Music is rather harder. I think the simplest way to play music is to have a table of all the data you want to load into the audio registers for a channel, and an index variable that points to the current byte you want to load. use the length counter for the channel, and read $4015 on every frame to determine when each note has ended. When it has ended, increment your index and load the next four bytes for that channel. This is not a very flexible sound engine, but it's probably the easiest to conceptualize.

Music and sound effects at the same time gets even more complicated. You could just set aside one channel (probably pulse2) for only sound effects and the other 3 for just music. Some games do this. Making a channel switch back and forth between music and sound effects is more challenging. You'd have to set up boolean variables to indicate whether each channel is supposed to be playing music or sound effects on any given frame, and a system to keep each channel's music index in the correct place in the music table while sound effects are playing, or that channel will get out of sync with the others. This is when you're starting to enter territory of building a real audio engine though.
Re: The best way to create Music for a complete noob?
by on (#235124)
gravelstudios wrote:
If you don't want to use a tool like famitracker:

Just doing simple sound effects is pretty easy. when the event occurs in your game that you want to make the sound, just write the correct values to the registers for the channel that you want it to play on (pulse1 is $4000 - $4003, etc.). A little experimentation will give you an idea of what the different registers do.

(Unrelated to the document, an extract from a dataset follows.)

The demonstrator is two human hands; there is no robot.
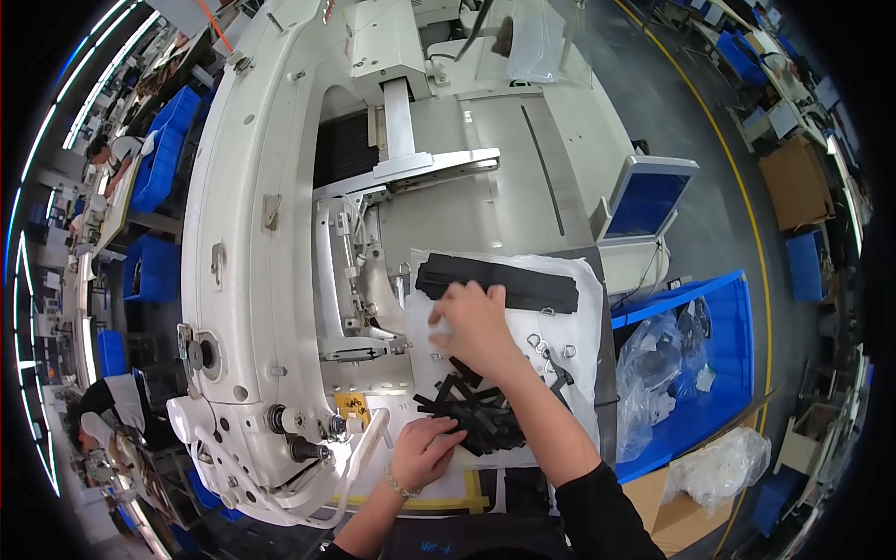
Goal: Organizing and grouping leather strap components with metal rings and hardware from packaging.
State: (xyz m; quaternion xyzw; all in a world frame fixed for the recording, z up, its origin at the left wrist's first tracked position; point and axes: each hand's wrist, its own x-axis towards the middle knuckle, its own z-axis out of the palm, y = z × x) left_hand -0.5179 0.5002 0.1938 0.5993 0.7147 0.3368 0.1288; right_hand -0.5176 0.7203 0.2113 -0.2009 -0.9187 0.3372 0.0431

Music is rather harder. I think the simplest way to play music is to have a table of all the data you want to load into the audio registers for a channel, and an index variable that points to the current byte you want to load. use the length counter for the channel, and read $4015 on every frame to determine when each note has ended. When it has ended, increment your index and load the next four bytes for that channel. This is not a very flexible sound engine, but it's probably the easiest to conceptualize.

Music and sound effects at the same time gets even more complicated. You could just set aside one channel (probably pulse2) for only sound effects and the other 3 for just music. Some games do this. Making a channel switch back and forth between music and sound effects is more challenging. You'd have to set up boolean variables to indicate whether each channel is supposed to be playing music or sound effects on any given frame, and a system to keep each channel's music index in the correct place in the music table while sound effects are playing, or that channel will get out of sync with the others. This is when you're starting to enter territory of building a real audio engine though.


I'm reading this: http://nintendoage.com/forum/messagevie ... adid=23452 , it's very complete as tutorial, but I still need to have a music "Traslated" in HEX for NES :D .
Re: The best way to create Music for a complete noob?
by on (#239957)
Great, that's what I was looking for!